What the task asks — Every line of the entries below that includes "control" belongs in the answer, copied as written.

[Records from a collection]
——————————
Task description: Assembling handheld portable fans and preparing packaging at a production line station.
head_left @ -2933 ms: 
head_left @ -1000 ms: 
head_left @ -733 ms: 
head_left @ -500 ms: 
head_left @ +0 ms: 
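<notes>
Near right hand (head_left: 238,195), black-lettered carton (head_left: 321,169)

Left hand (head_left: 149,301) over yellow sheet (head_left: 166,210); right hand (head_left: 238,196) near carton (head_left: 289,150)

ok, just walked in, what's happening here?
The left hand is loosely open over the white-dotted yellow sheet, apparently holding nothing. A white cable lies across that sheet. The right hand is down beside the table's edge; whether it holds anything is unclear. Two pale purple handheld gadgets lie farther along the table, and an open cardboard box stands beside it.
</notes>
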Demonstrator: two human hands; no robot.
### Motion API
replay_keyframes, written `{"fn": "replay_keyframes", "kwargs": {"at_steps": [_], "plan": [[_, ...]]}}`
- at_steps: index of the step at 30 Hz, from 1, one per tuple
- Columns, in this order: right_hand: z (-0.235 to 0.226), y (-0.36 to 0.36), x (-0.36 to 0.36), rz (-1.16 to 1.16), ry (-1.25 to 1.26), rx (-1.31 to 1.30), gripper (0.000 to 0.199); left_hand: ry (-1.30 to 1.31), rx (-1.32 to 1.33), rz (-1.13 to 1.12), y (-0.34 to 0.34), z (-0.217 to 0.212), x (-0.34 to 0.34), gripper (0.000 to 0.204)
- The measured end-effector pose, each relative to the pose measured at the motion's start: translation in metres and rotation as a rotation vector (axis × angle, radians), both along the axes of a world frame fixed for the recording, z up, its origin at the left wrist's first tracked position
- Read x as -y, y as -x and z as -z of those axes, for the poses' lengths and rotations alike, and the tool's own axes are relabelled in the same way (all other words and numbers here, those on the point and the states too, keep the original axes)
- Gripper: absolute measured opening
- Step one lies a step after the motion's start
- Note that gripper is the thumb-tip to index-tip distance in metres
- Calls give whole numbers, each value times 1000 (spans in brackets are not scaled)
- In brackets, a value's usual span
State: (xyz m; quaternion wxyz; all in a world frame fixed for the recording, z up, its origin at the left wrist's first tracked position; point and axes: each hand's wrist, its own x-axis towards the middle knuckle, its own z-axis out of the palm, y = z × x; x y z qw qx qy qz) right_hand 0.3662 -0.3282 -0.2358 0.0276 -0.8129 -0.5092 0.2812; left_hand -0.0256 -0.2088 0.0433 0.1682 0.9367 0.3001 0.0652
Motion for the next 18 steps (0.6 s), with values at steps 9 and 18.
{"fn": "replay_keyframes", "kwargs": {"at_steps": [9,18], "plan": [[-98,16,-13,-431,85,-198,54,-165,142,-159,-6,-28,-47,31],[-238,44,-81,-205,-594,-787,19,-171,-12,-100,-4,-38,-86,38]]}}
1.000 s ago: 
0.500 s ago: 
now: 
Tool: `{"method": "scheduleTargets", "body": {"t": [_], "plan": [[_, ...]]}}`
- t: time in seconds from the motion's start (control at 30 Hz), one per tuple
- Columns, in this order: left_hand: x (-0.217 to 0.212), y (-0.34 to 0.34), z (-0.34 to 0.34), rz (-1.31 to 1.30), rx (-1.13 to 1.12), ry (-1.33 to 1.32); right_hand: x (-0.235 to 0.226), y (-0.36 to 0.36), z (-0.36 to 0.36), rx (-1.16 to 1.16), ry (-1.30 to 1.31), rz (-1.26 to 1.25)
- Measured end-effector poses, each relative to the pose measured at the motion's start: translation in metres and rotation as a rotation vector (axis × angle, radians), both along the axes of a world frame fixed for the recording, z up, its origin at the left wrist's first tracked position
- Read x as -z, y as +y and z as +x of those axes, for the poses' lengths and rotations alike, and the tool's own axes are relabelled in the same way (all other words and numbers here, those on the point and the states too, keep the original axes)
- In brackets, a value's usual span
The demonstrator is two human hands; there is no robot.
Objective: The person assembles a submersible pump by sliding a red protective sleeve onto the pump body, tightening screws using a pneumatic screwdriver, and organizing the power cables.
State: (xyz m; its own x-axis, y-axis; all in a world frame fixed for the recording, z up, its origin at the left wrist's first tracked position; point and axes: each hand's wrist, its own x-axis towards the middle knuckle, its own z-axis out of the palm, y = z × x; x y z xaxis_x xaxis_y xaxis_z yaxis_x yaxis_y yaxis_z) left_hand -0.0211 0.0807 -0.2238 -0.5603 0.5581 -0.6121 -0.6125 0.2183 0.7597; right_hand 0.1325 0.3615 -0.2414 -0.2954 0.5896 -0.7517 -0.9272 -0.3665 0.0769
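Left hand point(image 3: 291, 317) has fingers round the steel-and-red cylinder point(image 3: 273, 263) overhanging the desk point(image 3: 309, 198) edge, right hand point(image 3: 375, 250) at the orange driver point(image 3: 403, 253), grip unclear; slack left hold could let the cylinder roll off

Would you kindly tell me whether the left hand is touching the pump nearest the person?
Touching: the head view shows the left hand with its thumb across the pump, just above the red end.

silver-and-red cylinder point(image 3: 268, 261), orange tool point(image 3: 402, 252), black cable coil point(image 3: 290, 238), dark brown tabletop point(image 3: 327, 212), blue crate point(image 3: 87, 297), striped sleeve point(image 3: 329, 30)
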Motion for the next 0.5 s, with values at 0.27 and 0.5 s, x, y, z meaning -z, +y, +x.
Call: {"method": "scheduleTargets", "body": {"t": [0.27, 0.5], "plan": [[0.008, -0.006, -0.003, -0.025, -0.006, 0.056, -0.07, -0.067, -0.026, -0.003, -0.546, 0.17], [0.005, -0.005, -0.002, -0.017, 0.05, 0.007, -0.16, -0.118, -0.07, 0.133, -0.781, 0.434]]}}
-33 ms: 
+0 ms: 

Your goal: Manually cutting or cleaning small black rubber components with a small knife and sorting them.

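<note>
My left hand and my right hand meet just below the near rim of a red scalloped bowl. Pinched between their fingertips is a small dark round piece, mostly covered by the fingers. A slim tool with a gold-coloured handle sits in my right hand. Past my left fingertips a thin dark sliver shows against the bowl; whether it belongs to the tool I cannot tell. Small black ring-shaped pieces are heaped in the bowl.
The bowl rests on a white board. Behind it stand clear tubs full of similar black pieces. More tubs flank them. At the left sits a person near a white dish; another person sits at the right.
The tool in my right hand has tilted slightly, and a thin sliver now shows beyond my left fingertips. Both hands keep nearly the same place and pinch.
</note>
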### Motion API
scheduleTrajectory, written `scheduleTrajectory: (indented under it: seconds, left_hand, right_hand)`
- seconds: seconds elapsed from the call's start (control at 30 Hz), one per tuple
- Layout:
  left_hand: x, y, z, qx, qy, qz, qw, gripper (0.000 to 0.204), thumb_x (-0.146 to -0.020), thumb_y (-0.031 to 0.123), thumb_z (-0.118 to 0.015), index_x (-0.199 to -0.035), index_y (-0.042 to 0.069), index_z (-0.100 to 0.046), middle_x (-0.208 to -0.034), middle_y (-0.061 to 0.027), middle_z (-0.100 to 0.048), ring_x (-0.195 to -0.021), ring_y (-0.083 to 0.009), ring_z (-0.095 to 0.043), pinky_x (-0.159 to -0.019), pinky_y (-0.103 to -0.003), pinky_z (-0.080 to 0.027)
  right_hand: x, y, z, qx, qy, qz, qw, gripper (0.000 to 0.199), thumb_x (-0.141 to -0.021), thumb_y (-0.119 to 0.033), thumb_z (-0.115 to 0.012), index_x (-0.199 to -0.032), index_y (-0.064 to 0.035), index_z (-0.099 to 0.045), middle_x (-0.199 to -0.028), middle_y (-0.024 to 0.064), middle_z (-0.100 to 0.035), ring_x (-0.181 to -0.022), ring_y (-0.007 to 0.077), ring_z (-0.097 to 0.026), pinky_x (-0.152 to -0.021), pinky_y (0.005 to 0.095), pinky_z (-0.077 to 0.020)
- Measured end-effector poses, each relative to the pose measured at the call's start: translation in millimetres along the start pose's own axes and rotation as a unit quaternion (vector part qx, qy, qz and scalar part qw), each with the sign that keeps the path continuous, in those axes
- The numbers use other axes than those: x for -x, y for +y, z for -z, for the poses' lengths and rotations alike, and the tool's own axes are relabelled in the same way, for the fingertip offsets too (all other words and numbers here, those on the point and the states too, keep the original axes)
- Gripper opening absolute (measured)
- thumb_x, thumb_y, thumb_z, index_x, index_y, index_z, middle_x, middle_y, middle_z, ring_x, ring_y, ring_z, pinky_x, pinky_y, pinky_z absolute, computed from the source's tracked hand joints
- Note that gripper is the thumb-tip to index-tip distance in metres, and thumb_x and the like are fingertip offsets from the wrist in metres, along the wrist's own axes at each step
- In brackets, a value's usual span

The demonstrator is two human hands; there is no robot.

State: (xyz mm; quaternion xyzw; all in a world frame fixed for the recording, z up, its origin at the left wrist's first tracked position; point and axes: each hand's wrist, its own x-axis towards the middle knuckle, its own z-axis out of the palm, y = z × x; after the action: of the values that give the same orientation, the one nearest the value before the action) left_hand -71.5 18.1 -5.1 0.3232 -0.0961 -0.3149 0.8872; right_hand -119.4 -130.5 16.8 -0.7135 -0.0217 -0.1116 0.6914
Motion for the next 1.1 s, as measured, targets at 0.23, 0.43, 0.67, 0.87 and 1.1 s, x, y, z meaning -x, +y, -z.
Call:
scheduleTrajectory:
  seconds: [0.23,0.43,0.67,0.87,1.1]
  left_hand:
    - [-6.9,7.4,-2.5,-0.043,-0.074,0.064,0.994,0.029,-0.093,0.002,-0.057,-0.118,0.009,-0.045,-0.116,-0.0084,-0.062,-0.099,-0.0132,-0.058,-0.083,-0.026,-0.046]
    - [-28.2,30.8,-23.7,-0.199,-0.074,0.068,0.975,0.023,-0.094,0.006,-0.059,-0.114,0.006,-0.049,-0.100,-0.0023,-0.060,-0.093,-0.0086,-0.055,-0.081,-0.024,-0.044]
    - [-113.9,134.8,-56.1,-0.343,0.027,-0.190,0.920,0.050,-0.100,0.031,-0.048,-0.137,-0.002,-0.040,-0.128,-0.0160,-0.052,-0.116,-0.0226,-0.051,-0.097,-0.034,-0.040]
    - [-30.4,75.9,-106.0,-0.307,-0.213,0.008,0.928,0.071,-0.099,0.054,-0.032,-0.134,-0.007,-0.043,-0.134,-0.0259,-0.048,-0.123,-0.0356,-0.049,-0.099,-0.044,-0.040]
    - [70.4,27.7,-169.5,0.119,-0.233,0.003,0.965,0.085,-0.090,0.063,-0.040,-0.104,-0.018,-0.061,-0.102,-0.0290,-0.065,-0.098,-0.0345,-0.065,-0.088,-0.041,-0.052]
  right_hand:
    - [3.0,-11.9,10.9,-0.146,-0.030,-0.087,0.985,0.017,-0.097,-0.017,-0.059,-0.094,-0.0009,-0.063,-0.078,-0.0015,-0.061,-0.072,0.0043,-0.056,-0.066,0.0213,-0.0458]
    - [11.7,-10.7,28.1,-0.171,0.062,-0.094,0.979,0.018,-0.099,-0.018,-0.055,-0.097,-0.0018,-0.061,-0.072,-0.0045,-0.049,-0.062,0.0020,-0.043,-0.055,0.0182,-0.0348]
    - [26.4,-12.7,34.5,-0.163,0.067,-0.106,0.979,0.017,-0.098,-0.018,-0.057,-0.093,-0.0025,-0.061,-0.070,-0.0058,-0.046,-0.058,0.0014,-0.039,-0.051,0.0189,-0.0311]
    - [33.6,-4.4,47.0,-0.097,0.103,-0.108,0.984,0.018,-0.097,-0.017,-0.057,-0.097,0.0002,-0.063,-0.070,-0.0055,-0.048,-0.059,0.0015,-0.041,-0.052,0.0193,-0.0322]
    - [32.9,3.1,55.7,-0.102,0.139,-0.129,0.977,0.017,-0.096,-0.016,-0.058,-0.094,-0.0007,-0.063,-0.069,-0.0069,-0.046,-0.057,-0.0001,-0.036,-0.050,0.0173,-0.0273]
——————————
Exercise solution —
- t: time in seconds from the motion's start (control at 30 Hz), one per tuple
- seconds: seconds elapsed from the call's start (control at 30 Hz), one per tuple

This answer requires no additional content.